In an earlier case (Shlensky v Wrigley) you were introduced the business judgment presumption. Remember that in Shlensky, the court ruled that absent some act of fraud or gross negligence that it would not second guess business decisions of a board of directors. This general deference to the board’s statutory role is known as the business judgment presumption and it plays out most commonly in cases where stockholders bring claims that boards have somehow violated their duty of care to the corporation. The case that follows, Aronson, is the leading restatement of the business judgment presumption.

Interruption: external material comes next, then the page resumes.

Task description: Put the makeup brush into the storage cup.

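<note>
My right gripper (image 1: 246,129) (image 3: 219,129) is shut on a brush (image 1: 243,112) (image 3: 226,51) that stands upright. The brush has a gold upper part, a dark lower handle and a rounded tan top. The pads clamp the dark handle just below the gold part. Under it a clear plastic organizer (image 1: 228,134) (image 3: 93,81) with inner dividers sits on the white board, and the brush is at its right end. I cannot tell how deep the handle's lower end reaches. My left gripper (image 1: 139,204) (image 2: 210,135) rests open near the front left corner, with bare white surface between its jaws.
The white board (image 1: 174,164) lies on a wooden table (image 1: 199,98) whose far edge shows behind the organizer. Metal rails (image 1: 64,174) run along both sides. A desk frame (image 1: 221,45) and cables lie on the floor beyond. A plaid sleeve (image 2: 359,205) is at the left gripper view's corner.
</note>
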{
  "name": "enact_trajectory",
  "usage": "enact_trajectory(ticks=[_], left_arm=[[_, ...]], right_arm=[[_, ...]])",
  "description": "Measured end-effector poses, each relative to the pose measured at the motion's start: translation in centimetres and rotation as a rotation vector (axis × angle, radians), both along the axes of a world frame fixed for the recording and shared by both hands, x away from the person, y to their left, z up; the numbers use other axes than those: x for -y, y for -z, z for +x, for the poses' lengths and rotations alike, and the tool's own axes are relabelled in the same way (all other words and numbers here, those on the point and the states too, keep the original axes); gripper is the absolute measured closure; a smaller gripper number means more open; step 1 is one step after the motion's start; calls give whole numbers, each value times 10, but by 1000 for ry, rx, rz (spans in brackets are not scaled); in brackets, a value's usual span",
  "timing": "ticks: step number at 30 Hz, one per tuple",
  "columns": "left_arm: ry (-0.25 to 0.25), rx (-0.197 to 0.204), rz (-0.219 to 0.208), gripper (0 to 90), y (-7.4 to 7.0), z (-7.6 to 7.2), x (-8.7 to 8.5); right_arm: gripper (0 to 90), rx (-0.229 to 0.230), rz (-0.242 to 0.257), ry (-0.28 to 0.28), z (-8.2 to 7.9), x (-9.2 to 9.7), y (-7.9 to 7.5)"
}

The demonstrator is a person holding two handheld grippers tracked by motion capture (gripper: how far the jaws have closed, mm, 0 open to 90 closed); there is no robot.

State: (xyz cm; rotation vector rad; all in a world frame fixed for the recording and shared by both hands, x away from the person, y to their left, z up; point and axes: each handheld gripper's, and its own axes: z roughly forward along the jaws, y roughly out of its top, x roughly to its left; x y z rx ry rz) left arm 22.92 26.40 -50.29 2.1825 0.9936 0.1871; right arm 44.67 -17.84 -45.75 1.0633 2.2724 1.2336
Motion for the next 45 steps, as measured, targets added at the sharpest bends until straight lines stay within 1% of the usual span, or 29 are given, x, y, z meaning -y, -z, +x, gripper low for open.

The business judgment presumption creates a great deal of space for boards to make decisions related to the operation and strategic direction of the business. Provided boards are disinterested and act in good faith in an informed manner, courts will give those board decisions great lattitude when they are challenged by stockholders. The following case is an example of a stockholder challenge to a board decision and the court's implementation of the business judgment presumption.
Absent the taint of self-interest, boards have great latitude with respect to decisions how to manage the business and affairs of the corporation. Board decisions to amend the certificate of incorporation, like other business decisions, receive the benefit of the business judgment presumption. In the following case, the effect of a fully-informed, uncoerced stockholder vote on the challenged transaction is that the challenged transaction receives the benefit of the business judgment presumption.
Van Gorkom is a controversial case of the Duty of Care in the context of a corporate acquisition. Van Gorkom occurred before and was the impetus for the adoption of the §102(b)(7)'s exculpation provision. Consequently, the result in Van Gorkom is unlikely to occur again. However, the Van Gorkom case is worth reading because it demonstrates the kinds of director failures that may well rise to the level of a violation of the duty of care.
The effect of 102(b)(7) provisions on litigation is significant. Exculpation provisions eliminate of monetary liability directors for violations of their duty of care. Consequently, if a plaintiffs alleges only that directors violated their duty of care and that caused them some damage, there is no remedy available at law for these plaintiffs. Where the court is unable to provide a remedy, judicial economy requires that a case be dismissed.
In Malpiede, the Delaware courts ecounter just such a situation. The result is not surprising: a duty of care claim is dismissed for failure to state a claim for which there is a remedy available.